To do>
Reproduce the entire listing below verbatim.

Dataset content>
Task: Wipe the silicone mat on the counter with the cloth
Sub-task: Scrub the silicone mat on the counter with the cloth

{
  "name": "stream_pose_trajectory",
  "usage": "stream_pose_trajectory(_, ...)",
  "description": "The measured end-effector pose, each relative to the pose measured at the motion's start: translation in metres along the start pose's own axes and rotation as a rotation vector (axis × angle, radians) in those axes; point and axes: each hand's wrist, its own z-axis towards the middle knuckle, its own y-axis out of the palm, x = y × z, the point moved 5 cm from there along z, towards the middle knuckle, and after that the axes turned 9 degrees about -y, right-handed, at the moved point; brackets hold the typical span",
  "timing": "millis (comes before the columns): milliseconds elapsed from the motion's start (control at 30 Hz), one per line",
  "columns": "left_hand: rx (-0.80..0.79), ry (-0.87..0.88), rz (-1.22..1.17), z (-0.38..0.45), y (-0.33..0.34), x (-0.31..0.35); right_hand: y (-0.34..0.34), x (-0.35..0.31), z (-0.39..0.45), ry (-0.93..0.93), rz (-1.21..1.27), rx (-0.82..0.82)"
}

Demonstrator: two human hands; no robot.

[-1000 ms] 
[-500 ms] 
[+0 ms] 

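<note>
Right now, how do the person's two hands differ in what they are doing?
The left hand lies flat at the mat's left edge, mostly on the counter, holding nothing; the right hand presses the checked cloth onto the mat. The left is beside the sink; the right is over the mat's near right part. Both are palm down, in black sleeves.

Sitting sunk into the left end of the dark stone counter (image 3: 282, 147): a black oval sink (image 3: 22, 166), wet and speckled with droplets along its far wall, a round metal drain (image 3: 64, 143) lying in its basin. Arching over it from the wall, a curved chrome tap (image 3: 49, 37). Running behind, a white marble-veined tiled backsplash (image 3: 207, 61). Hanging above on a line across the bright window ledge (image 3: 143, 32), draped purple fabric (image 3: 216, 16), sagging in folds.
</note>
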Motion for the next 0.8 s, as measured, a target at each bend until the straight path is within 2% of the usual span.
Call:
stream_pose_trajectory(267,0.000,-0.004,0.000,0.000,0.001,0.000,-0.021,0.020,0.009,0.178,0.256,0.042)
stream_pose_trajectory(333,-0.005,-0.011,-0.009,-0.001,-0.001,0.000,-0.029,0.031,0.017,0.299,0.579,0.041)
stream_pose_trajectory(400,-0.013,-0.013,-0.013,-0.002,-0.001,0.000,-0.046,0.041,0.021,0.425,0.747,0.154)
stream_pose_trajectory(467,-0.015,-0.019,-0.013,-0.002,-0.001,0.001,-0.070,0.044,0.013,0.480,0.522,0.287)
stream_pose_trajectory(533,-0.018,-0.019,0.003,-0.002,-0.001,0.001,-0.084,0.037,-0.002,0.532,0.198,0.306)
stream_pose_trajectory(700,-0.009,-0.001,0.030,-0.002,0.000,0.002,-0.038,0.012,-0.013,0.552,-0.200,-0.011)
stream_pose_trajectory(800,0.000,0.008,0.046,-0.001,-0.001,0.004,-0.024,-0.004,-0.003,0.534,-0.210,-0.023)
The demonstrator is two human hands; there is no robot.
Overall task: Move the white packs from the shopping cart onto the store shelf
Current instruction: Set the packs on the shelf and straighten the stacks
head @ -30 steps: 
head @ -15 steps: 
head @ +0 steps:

Your solution>
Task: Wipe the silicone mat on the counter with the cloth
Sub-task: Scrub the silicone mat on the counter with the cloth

{
  "name": "stream_pose_trajectory",
  "usage": "stream_pose_trajectory(_, ...)",
  "description": "The measured end-effector pose, each relative to the pose measured at the motion's start: translation in metres along the start pose's own axes and rotation as a rotation vector (axis × angle, radians) in those axes; point and axes: each hand's wrist, its own z-axis towards the middle knuckle, its own y-axis out of the palm, x = y × z, the point moved 5 cm from there along z, towards the middle knuckle, and after that the axes turned 9 degrees about -y, right-handed, at the moved point; brackets hold the typical span",
  "timing": "millis (comes before the columns): milliseconds elapsed from the motion's start (control at 30 Hz), one per line",
  "columns": "left_hand: rx (-0.80..0.79), ry (-0.87..0.88), rz (-1.22..1.17), z (-0.38..0.45), y (-0.33..0.34), x (-0.31..0.35); right_hand: y (-0.34..0.34), x (-0.35..0.31), z (-0.39..0.45), ry (-0.93..0.93), rz (-1.21..1.27), rx (-0.82..0.82)"
}

Demonstrator: two human hands; no robot.

[-1000 ms] 
[-500 ms] 
[+0 ms] 

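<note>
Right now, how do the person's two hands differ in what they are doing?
The left hand lies flat at the mat's left edge, mostly on the counter, holding nothing; the right hand presses the checked cloth onto the mat. The left is beside the sink; the right is over the mat's near right part. Both are palm down, in black sleeves.

Sitting sunk into the left end of the dark stone counter (image 3: 282, 147): a black oval sink (image 3: 22, 166), wet and speckled with droplets along its far wall, a round metal drain (image 3: 64, 143) lying in its basin. Arching over it from the wall, a curved chrome tap (image 3: 49, 37). Running behind, a white marble-veined tiled backsplash (image 3: 207, 61). Hanging above on a line across the bright window ledge (image 3: 143, 32), draped purple fabric (image 3: 216, 16), sagging in folds.
</note>
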Motion for the next 0.8 s, as measured, a target at each bend until the straight path is within 2% of the usual span.
Call:
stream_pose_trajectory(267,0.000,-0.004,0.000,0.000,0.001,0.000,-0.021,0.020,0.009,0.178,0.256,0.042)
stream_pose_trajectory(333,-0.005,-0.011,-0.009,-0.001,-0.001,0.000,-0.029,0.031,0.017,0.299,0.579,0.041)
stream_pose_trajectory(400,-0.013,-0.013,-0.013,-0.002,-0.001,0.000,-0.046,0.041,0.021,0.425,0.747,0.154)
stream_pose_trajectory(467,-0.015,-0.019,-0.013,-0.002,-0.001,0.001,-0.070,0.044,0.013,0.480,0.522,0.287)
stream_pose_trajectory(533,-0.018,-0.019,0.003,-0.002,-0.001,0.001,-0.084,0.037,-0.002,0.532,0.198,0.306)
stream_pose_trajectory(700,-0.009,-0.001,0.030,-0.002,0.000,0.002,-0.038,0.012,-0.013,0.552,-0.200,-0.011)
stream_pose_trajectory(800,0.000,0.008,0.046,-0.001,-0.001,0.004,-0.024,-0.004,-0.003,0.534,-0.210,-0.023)
The demonstrator is two human hands; there is no robot.
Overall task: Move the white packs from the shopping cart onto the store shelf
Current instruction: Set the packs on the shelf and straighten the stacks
head @ -30 steps: 
head @ -15 steps: 
head @ +0 steps:

The exercise has been answered completely.